Eu ainda quero melhorar a organização da farmácia na maternidade. É o meu objetivo pessoal desde que eu cheguei. Mas é complicado… Sempre é. É preciso resolver com dois setores, fazer pedidos e tal…. Aí, quando você está quase conseguindo, descobre que não há espaço para colocar as coisas. Pior é que é uma frustração pessoal para mim e também para meu colega Raef. Brigamos a cada dois ou três dias por conta de frustrações pessoais sobre a organização da farmácia na maternidade. 

Eu ainda odeio a frase “a cada escolha, uma renúncia”. Odeio cada vez mais o quanto ela é verdadeira. Tantas escolhas, tantas renúncias… Enfim, vou começar a abrir mão de algumas coisas. Talvez seja o melhor. Qualidade em vez de quantidade. Menos estresse. Vou largar mão de cuidar da comida, em primeiro lugar.

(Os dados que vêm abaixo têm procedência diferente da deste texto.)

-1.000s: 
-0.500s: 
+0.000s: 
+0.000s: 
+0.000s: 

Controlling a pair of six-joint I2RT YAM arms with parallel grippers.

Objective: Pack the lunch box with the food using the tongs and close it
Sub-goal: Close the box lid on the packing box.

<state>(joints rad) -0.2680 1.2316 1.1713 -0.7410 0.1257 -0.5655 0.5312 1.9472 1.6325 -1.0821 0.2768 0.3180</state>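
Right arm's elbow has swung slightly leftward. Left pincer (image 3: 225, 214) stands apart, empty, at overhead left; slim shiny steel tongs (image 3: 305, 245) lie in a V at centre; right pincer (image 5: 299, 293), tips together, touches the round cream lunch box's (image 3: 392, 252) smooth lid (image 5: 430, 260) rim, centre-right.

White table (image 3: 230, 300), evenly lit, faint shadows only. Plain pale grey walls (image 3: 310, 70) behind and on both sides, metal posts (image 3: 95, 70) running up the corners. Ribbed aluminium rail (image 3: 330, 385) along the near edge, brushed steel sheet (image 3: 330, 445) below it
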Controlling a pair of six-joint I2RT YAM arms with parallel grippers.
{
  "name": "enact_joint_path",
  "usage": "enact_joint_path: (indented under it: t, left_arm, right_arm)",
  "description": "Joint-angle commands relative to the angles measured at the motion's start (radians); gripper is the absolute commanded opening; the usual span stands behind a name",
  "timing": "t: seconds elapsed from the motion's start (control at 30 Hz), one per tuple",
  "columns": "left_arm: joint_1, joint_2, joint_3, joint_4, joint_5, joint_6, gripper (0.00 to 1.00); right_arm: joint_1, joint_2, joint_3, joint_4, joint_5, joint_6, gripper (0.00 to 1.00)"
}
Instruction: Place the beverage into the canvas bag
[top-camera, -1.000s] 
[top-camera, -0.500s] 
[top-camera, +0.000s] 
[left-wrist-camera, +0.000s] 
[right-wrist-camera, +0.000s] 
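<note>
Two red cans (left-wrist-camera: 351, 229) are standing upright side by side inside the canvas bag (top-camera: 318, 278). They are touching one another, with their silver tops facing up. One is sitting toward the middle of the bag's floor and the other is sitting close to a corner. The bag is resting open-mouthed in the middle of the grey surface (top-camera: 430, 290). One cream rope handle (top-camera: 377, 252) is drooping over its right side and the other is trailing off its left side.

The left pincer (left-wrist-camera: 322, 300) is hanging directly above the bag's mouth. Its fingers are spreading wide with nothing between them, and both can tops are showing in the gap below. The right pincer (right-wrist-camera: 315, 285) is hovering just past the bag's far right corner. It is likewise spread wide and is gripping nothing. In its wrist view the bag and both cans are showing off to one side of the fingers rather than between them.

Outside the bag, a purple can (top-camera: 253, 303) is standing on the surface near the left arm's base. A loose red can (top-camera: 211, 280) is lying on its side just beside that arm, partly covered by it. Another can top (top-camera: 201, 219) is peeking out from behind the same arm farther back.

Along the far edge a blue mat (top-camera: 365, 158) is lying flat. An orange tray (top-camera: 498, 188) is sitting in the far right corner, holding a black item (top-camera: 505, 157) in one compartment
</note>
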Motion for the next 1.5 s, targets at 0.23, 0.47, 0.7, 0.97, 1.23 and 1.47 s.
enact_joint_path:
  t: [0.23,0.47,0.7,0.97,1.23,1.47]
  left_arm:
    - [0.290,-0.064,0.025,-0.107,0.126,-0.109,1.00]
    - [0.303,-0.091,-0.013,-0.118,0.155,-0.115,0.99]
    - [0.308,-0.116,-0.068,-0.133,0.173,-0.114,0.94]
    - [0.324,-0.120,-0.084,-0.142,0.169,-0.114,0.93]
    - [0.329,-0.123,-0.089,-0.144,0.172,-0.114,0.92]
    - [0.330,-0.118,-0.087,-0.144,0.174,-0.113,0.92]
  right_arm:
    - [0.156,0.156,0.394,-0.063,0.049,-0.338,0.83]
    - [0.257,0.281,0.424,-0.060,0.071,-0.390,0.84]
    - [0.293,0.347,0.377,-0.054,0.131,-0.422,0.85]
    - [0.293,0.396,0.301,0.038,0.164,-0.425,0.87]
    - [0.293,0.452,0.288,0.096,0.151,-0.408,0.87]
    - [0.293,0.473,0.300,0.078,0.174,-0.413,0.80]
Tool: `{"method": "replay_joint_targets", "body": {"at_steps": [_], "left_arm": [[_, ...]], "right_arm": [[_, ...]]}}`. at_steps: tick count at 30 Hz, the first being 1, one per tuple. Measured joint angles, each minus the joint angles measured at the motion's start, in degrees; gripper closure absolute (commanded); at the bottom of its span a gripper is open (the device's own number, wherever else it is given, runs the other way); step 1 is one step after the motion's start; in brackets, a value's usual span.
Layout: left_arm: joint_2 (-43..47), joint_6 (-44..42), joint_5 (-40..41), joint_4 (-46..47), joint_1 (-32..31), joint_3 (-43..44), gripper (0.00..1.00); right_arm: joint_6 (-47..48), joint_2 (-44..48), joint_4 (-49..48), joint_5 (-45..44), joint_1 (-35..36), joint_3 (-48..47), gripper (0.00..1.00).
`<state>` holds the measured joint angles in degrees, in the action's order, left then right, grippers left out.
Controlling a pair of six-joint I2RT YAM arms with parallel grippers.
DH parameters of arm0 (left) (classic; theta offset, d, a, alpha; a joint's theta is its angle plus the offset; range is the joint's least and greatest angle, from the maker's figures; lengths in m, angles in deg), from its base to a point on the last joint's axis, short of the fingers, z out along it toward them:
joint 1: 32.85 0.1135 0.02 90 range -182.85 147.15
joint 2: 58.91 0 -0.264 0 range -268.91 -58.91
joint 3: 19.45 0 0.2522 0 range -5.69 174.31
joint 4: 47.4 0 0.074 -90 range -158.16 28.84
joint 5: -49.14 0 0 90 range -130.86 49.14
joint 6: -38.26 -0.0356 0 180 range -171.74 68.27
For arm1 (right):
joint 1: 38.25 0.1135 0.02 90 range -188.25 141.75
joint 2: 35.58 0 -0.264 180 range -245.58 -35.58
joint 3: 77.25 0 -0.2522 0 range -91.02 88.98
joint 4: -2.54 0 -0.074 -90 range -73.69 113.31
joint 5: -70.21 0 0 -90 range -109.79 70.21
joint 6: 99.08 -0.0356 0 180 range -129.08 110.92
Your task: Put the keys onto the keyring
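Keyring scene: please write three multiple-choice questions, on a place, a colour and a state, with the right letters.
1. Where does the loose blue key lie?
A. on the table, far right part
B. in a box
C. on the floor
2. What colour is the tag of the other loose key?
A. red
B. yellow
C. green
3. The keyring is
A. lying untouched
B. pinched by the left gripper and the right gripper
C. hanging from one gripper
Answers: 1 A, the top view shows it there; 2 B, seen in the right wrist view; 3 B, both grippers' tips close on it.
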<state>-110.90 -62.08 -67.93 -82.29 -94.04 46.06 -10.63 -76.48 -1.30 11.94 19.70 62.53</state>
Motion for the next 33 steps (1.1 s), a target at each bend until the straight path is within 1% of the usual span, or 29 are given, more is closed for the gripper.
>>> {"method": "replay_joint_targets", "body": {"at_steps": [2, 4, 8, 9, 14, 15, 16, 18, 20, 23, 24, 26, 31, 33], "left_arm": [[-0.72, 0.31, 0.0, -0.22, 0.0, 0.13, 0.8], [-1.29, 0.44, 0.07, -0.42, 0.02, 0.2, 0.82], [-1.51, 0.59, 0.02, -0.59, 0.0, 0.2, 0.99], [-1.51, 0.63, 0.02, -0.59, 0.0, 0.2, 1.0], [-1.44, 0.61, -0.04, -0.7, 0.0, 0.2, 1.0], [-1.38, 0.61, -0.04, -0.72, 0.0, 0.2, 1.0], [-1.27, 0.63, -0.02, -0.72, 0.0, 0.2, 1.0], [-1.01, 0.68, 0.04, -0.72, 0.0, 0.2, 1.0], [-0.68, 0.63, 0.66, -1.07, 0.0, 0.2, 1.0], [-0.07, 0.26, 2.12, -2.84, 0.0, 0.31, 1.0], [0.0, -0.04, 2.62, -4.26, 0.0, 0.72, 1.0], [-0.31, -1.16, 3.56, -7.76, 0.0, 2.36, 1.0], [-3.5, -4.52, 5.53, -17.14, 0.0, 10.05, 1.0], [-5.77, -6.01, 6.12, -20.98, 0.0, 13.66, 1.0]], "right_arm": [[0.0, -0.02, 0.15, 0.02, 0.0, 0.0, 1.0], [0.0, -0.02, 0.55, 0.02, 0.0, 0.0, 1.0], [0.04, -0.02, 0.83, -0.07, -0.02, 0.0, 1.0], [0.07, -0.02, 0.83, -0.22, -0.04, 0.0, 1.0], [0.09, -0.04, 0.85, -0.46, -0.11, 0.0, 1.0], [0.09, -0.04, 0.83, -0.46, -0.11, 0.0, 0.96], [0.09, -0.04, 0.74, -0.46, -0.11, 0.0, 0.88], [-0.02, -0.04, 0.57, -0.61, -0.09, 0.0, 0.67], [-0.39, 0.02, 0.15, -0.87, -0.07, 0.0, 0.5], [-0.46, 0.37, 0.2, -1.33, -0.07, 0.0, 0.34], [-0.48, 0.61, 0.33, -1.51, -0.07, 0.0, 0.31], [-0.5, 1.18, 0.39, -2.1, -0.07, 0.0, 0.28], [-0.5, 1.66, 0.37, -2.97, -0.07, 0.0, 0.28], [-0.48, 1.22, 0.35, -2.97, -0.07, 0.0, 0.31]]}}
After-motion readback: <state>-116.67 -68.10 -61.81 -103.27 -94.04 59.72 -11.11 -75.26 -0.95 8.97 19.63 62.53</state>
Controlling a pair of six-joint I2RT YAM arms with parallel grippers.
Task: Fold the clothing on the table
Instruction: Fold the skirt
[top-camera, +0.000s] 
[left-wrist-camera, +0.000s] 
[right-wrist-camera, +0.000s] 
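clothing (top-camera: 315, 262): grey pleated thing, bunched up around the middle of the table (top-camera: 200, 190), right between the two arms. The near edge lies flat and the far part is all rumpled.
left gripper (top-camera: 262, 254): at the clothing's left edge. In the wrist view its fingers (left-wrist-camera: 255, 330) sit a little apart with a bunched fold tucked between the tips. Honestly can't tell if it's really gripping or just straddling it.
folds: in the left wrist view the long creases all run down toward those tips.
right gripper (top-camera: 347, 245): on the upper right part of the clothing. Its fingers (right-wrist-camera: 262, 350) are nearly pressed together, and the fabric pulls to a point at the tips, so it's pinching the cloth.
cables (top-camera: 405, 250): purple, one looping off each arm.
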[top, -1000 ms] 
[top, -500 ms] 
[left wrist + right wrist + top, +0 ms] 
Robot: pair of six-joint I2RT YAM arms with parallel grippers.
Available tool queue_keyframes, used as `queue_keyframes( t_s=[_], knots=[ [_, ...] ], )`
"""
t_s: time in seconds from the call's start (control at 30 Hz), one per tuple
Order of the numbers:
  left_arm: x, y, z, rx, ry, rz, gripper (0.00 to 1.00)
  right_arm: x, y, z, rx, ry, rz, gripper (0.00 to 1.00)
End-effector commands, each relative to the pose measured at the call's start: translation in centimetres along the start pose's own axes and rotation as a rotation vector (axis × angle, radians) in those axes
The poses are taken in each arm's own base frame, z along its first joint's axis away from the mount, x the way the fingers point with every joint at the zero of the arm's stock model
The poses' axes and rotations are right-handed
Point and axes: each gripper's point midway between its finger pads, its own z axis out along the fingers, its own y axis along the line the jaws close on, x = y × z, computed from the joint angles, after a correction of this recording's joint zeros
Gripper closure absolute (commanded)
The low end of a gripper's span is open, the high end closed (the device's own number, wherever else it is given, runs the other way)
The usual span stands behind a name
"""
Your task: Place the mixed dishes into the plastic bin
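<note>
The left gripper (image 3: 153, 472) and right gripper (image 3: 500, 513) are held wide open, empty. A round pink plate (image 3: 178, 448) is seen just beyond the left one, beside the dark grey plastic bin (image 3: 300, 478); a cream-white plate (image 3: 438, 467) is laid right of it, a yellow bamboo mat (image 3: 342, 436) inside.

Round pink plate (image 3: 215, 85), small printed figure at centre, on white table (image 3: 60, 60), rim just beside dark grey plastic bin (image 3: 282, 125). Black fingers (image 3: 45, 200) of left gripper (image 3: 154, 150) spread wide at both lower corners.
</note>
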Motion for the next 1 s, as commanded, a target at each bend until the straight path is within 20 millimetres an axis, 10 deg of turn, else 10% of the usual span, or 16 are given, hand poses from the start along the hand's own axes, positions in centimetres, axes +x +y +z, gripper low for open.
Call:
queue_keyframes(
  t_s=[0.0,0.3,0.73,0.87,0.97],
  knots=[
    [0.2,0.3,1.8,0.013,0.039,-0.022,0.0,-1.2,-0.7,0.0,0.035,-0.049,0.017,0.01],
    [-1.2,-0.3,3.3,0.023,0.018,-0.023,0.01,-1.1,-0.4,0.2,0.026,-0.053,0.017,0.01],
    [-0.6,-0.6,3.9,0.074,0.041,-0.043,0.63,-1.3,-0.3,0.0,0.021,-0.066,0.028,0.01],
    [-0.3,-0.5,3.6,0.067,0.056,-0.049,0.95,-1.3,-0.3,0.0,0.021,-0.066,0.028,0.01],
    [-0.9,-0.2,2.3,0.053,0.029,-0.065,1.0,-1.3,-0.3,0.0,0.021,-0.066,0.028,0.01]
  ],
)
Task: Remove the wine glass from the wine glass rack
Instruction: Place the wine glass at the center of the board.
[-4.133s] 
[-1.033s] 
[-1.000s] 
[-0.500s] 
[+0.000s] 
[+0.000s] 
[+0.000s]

A Viola vai embora semana que vem e a pessoa que vai substitui-la chega amanhã. Talvez isso me ajude. Este fim de semana, e especialmente ontem, quando comecei a escrever este texto, eu estava bem para baixo. Hoje, estou melhor. Acordei determinado a melhorar minha qualidade. Nossa coordenadora de Recursos Humanos chegou aqui hoje e isso é algo bom. Ela me dá um pouco de ânimo, especialmente porque a gente conversa em português. Nossa, como é bom. Às vezes, é exaustivo falar e pensar em inglês o tempo todo.

No trabalho, está tudo na mesma, nada de diferente. Caiu na rotina, o que não é bom para mim e nem para os outros profissionais; eu não melhoro e eles não melhoram. Estamos pensando em um jeito de mudar isso.

O time de quando eu comecei está quase todo mudado. Agora, restam só cinco profissionais internacionais. Alguns mais novos (mas já antigos) já se agregaram, mas tem muita gente que chegou nessas duas últimas semanas… Às vezes é bem difícil, mas estou tentando melhorar a cada dia pra dar o melhor de mim. Meus colegas merecem o esforço e a comunidade agradece.